Paul Klee schuf „Fallender Vogel“ 1919 als Zeichnung mit Aquarell, übertragener Druckfarbe und Tinte auf Papier, montiert auf Karton. Das Werk befindet sich heute im Metropolitan Museum of Art in New York. In dieser frühen Phase nach dem Ersten Weltkrieg experimentierte Klee intensiv mit Formvereinfachung und der Verbindung von Linie, Fläche und leerem Raum.

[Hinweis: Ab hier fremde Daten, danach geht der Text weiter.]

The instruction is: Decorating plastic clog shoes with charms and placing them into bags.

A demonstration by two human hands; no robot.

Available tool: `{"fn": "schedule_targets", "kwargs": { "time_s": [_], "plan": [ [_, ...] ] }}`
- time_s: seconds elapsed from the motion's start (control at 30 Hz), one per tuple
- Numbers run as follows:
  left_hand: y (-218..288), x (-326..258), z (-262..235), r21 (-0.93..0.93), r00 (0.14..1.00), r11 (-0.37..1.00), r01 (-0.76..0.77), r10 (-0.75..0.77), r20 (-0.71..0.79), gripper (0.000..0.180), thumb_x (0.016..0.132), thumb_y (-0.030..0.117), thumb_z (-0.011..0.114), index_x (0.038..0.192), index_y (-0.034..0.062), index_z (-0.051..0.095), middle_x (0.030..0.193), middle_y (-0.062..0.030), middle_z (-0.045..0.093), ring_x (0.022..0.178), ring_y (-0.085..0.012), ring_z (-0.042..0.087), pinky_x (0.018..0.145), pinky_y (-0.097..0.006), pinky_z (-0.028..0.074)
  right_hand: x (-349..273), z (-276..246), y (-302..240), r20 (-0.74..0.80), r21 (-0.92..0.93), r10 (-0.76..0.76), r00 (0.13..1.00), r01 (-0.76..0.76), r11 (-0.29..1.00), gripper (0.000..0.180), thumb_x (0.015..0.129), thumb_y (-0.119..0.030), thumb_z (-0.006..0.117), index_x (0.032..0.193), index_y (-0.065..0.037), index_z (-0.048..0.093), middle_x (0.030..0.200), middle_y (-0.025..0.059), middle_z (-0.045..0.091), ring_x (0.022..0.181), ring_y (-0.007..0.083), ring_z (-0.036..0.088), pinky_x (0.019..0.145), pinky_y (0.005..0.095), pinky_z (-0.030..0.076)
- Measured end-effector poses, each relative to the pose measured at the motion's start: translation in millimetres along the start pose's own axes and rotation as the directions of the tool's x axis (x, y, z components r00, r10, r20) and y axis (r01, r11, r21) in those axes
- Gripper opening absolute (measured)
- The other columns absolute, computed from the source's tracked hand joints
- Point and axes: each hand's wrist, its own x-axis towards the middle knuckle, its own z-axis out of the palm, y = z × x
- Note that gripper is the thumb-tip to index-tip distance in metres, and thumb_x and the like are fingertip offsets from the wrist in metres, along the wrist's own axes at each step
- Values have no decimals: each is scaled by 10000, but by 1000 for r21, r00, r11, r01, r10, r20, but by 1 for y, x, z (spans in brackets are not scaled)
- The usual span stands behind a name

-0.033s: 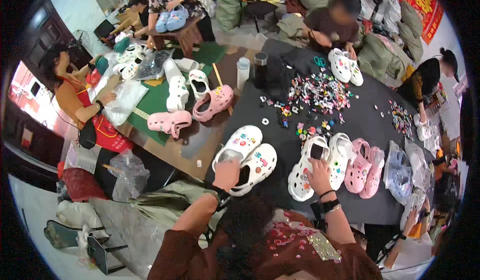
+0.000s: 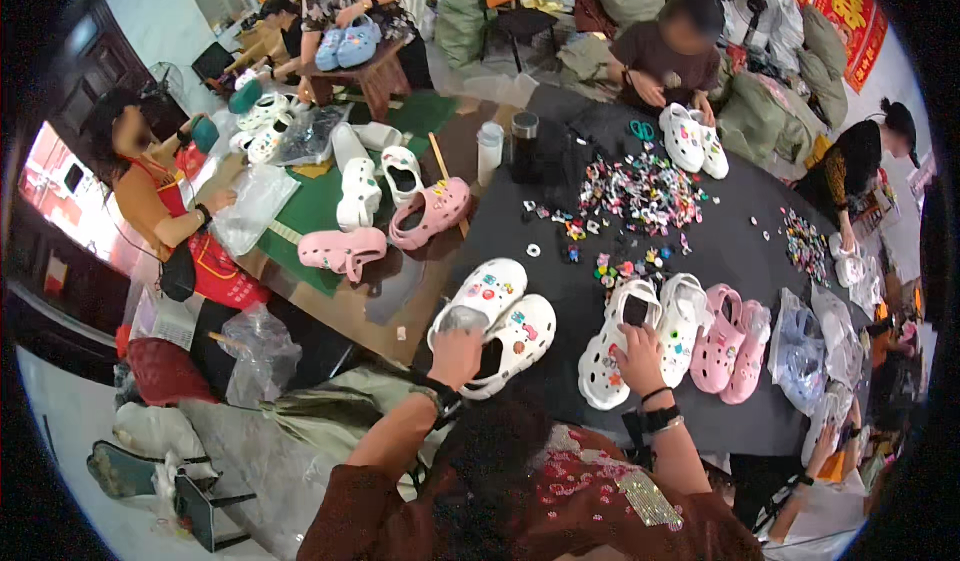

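Note:
A pair of white clogs with colourful charms stands before me, one clog [image 2: 484,296] leaning against the other clog [image 2: 525,339]. My left hand [image 2: 457,355] is closed at the heel opening of the left one, its fingertips partly hidden. Clear plastic shows inside that opening. To the right, my right hand [image 2: 640,357] rests over the heel of another white clog [image 2: 606,356], fingers apart and touching it. Its white mate [image 2: 682,321] stands close beside it, also with charms. A pair of pink clogs [image 2: 714,346] stands just right of these.
Loose charms [image 2: 640,196] lie heaped on the black table [image 2: 530,211]. Bagged clogs [image 2: 797,346] sit at the right. Pink and white clogs [image 2: 430,213], a white bottle [image 2: 489,151] and a dark flask [image 2: 524,141] stand beyond at left. Co-workers surround the tables; one person [image 2: 665,61] handles white clogs opposite.
The whole view has shifted slightly. Both my hands stay at the same clogs. The person opposite has moved one hand a little away from their face.

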Motion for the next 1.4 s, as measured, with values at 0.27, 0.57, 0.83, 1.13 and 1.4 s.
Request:
{"fn": "schedule_targets", "kwargs": {
  "time_s": [0.27,0.57,0.83,1.13,1.4],
  "plan": [
    [-42,29,-54,-58,990,998,-29,21,-138,79,771,131,539,803,61,559,614,-154,586,569,-347,571,598,-479,409,-2,-1,0,23,5,57,998,-57,998,445,780,-236,653,1196,-163,515,1127,77,550,1186,320,418,929,504,320],
    [-235,145,-91,432,973,901,45,59,-224,224,815,171,547,963,6,581,730,-164,619,665,-341,604,615,-455,462,3,-1,-7,-4,-21,99,995,-100,995,408,802,-306,618,1182,-187,528,1097,44,573,1172,301,433,902,510,348],
    [-380,212,-59,173,918,906,387,-395,15,367,794,202,615,1051,-56,573,1002,-236,615,942,-390,585,810,-463,461,11,-1,-17,-53,9,103,993,-103,995,413,780,-262,630,1172,-199,518,1079,43,553,1163,263,438,908,473,386],
    [-106,195,5,-149,952,943,-297,279,-130,321,812,154,610,1091,2,563,1031,-205,589,998,-379,526,868,-434,416,-8,3,4,-104,169,169,980,-150,974,655,707,-258,722,1282,-180,418,1367,123,348,1312,337,284,1006,518,311],
    [108,157,-42,-573,768,601,-557,635,-80,325,769,92,654,1062,-5,552,1009,-178,567,967,-355,524,859,-434,410,-69,-21,41,-176,243,308,935,-262,934,715,682,-256,749,1293,-157,391,1395,162,301,1283,378,315,983,541,327]
  ]
}}
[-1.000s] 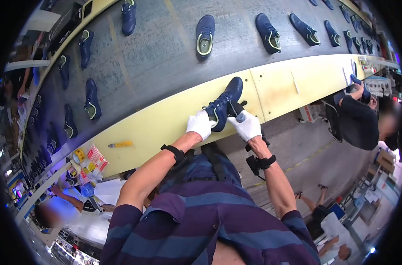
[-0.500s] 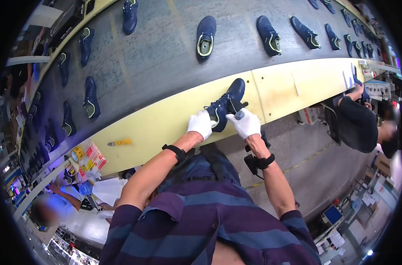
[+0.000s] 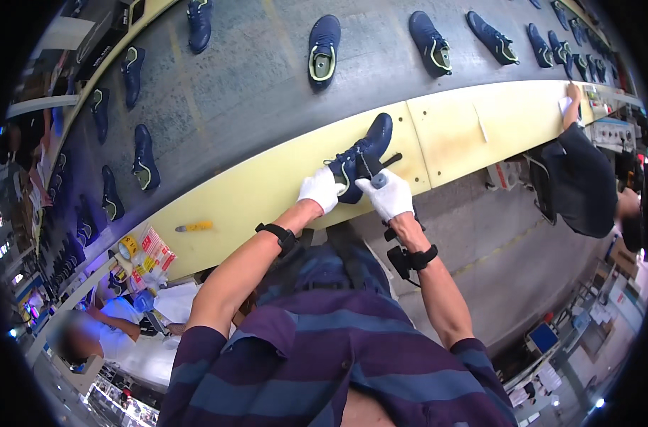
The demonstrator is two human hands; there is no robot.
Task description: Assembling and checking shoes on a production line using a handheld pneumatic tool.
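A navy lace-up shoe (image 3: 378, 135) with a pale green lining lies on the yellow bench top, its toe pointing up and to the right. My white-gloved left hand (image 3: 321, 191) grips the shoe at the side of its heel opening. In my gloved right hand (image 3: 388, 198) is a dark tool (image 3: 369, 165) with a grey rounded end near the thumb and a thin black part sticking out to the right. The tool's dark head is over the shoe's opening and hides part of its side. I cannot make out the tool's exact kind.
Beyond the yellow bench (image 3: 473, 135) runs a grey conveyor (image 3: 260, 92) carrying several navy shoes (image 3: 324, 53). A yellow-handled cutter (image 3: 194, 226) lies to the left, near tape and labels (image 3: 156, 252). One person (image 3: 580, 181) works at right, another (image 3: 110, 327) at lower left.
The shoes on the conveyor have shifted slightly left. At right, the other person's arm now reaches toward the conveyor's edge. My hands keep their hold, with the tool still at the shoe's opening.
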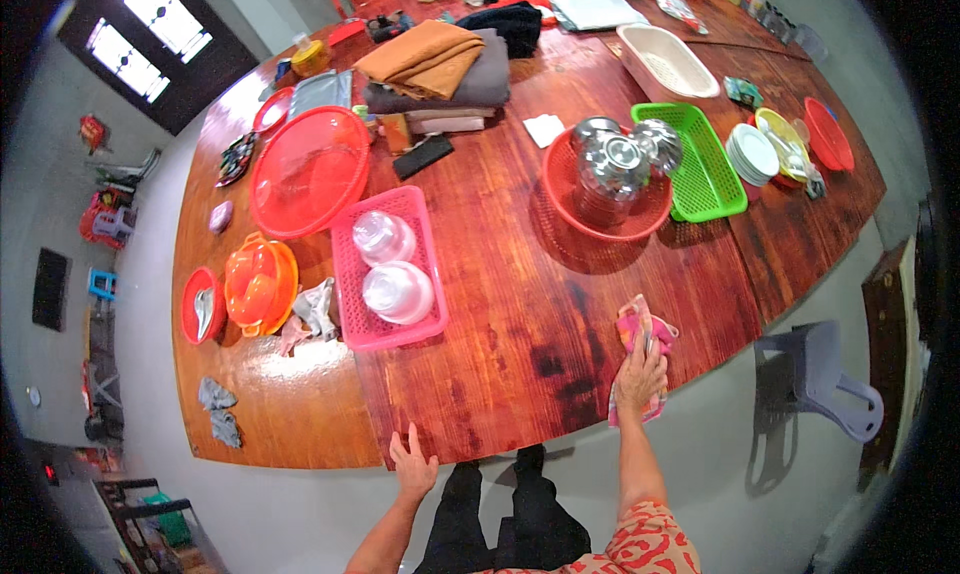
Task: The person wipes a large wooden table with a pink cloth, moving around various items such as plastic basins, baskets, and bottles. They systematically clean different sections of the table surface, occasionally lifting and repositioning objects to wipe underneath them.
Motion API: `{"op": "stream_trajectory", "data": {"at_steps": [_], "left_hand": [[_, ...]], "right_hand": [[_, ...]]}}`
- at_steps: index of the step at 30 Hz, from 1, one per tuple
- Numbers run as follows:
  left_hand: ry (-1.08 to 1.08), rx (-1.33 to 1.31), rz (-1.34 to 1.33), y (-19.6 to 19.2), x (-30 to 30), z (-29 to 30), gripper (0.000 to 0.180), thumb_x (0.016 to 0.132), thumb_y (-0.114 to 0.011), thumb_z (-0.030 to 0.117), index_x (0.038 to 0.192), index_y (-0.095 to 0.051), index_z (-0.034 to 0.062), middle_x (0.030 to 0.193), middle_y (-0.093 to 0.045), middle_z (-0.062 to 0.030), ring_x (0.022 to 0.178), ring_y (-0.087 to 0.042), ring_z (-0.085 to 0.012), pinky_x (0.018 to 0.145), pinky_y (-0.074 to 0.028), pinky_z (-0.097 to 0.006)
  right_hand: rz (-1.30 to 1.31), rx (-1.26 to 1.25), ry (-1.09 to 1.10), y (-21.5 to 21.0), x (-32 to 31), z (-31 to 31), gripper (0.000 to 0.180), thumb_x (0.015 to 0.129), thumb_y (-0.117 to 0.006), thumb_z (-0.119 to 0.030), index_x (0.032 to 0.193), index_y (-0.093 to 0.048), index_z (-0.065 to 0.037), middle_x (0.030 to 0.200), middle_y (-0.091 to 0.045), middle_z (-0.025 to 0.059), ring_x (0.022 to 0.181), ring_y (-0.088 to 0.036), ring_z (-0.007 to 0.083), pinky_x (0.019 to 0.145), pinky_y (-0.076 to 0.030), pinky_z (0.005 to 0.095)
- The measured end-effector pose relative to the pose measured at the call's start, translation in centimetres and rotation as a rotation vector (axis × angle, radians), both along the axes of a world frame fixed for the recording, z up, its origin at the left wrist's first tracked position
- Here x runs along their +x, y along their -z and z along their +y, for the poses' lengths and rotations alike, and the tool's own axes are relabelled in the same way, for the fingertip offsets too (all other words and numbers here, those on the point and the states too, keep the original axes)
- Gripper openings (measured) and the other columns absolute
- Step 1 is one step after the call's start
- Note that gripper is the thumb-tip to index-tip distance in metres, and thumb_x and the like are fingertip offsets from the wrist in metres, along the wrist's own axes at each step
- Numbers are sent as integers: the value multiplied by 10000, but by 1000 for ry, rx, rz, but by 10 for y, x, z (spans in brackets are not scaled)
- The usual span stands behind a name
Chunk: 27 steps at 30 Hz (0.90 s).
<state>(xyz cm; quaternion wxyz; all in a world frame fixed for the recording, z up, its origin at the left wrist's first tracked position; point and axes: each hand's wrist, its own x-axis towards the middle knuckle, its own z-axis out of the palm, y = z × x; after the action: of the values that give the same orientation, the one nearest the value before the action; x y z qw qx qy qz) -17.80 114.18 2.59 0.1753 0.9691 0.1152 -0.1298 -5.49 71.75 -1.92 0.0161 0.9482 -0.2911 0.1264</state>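
My right hand (641, 376) grips a pink checked cloth (648, 324) at the table's near edge; part of the cloth hangs over the side. With fingers spread, my left hand (413, 465) is at the near edge of the glossy red-brown wooden table (490, 374) and holds nothing. Beyond it stands a pink plastic basket (391, 336) with two clear, rounded containers (398, 292) in it. Farther off, beyond the right hand, a red round basket (612, 232) holds several shiny metal and glass vessels (612, 169).
Beside the red basket lies a green basket (708, 179), with stacked white plates (752, 154) to its right. Folded cloths (425, 59) and a large red basin (310, 172) lie at the back left. Orange bowls (258, 284) sit nearer. A grey plastic chair (822, 379) stands at right.
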Motion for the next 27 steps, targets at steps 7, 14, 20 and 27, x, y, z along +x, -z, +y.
{"op": "stream_trajectory", "data": {"at_steps": [7,14,20,27], "left_hand": [[40,62,-4,-7,-3,-2,928,734,-760,220,1519,-268,157,1483,-236,-285,1323,-295,-495,1007,-408,-578],[113,-51,39,-34,10,17,804,754,-752,218,1465,-382,161,1381,-328,-265,1222,-368,-464,996,-397,-554],[149,-226,-66,-35,21,74,664,769,-719,109,1380,-460,122,1302,-408,-217,1161,-434,-437,953,-448,-491],[85,-314,65,-30,25,144,655,770,-710,73,1372,-459,141,1295,-397,-205,1163,-442,-417,942,-457,-475]], "right_hand": [[-22,26,-170,-2,-4,57,628,871,-629,-218,1462,-436,-306,1450,-437,60,1232,-422,351,960,-362,514],[15,54,-367,-20,-14,172,622,850,-641,-234,1442,-461,-294,1434,-442,84,1199,-433,349,902,-356,490],[20,129,-585,-37,-15,288,573,847,-637,-227,1401,-514,-301,1409,-457,61,1185,-422,319,907,-340,480],[-13,113,-940,-38,-15,396,474,867,-600,-240,1333,-579,-320,1335,-498,6,1151,-432,282,906,-335,477]]}}
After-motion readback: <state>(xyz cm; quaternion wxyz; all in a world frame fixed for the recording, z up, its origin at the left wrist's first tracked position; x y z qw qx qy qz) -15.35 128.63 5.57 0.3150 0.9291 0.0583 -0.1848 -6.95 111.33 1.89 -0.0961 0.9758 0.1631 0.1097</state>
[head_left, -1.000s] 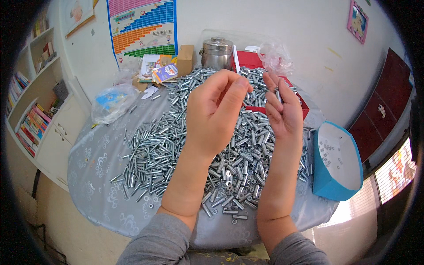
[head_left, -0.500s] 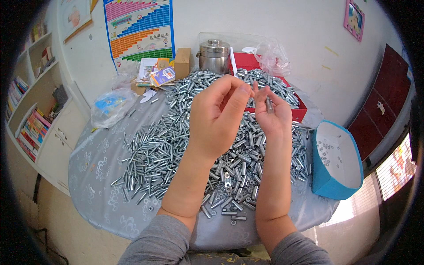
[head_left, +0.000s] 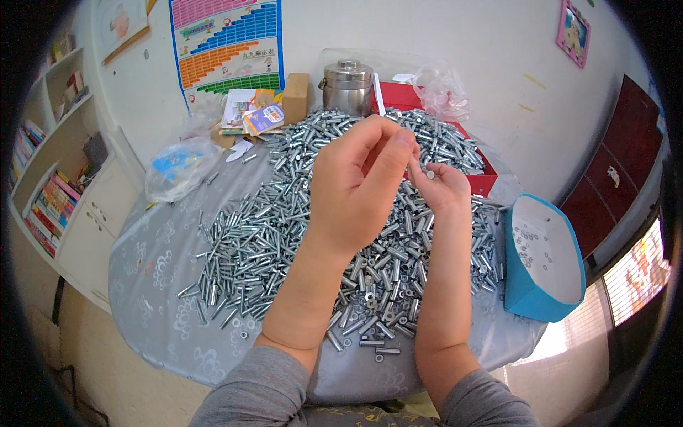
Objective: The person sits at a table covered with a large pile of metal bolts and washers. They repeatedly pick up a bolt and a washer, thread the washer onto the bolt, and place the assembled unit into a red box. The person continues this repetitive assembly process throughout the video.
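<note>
Both my hands are raised over a wide heap of silvery bolts and metal sleeves (head_left: 249, 231), their fingertips meeting. My left hand (head_left: 359, 181) is closed in a pinch, thumb against the bent forefinger; whatever sits between these fingertips is hidden. Palm up, my right hand (head_left: 447, 191) curls around a small bolt (head_left: 430, 174), whose round end shows between thumb and fingers. Its fingertips are partly covered by the left hand. Small nuts and washers lie among the sleeves (head_left: 370, 299) between my forearms.
At the right table edge stands a blue bin (head_left: 544, 302) with washers inside. A red box (head_left: 486, 183) full of metal parts is behind my right hand. Farther back are a steel pot (head_left: 346, 89), a cardboard box (head_left: 294, 98) and booklets (head_left: 263, 119). A plastic bag (head_left: 183, 167) lies left.
My right hand has turned and its fingers have folded in behind the left hand, so the bolt now shows end-on. The left hand has shifted slightly right, still pinched.
</note>
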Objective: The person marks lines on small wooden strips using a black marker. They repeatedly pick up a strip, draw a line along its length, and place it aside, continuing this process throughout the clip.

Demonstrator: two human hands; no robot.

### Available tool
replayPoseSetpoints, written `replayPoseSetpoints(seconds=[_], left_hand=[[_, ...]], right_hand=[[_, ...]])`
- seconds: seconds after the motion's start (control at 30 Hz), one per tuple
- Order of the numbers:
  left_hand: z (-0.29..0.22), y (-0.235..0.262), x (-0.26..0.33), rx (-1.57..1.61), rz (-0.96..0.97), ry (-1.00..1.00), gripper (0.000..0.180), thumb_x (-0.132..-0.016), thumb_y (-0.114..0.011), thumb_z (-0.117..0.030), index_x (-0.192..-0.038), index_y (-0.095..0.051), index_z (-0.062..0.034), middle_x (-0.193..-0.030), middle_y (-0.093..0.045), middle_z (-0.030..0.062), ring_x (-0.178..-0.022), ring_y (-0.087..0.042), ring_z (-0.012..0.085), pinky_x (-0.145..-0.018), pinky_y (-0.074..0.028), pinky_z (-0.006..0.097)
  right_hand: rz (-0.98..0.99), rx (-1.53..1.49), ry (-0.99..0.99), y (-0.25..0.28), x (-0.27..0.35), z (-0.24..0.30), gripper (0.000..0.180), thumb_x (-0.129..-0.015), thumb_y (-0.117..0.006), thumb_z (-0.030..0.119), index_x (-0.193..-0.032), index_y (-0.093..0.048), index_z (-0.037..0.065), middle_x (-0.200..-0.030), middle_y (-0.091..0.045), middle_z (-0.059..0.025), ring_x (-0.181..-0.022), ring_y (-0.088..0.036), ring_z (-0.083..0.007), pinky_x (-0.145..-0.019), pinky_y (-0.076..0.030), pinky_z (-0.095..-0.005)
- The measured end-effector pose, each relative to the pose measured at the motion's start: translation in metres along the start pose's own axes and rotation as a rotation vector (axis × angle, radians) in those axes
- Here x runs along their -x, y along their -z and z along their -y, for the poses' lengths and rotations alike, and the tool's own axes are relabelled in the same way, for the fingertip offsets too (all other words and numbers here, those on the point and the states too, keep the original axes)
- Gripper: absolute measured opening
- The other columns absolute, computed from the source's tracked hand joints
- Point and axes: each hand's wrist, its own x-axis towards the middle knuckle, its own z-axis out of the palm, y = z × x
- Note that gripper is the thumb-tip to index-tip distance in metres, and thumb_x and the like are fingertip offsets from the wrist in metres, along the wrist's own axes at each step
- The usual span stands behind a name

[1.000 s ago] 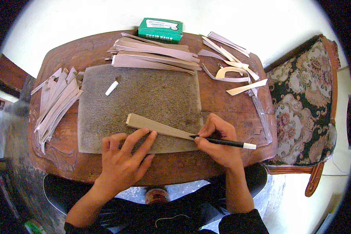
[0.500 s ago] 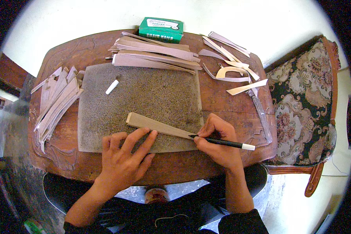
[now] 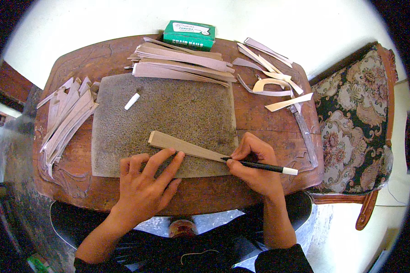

Bildkomposition und Details

  • Reduktion: Der Vogel ist mit großer knapper Präzision erfasst; Klee verzichtet auf naturalistische Ausarbeitung und setzt auf das Wesentliche.
  • Bewegung: Die Haltung der Figur vermittelt das Moment des Fallens oder Sinkens, wodurch eine stille, leicht ironische Spannung entsteht.
  • Farbigkeit: Gedämpfte Grau- und Brauntöne prägen den Gesamteindruck und halten das Blatt bewusst in einer leisen Tonlage.
  • Zeichnerischer Charakter: Die Tinte umschreibt die Form klar, während die aquarellierten Partien dem Motiv eine fragile, fast schwebende Präsenz geben.

Bedeutung

Das Blatt zeigt exemplarisch, wie Paul Klee aus einem simplen Tiermotiv ein vieldeutiges Bildzeichen formt. Zwischen Humor, Melancholie und Abstraktion entsteht ein Werk, das gerade durch seine Zurückhaltung lange nachwirkt.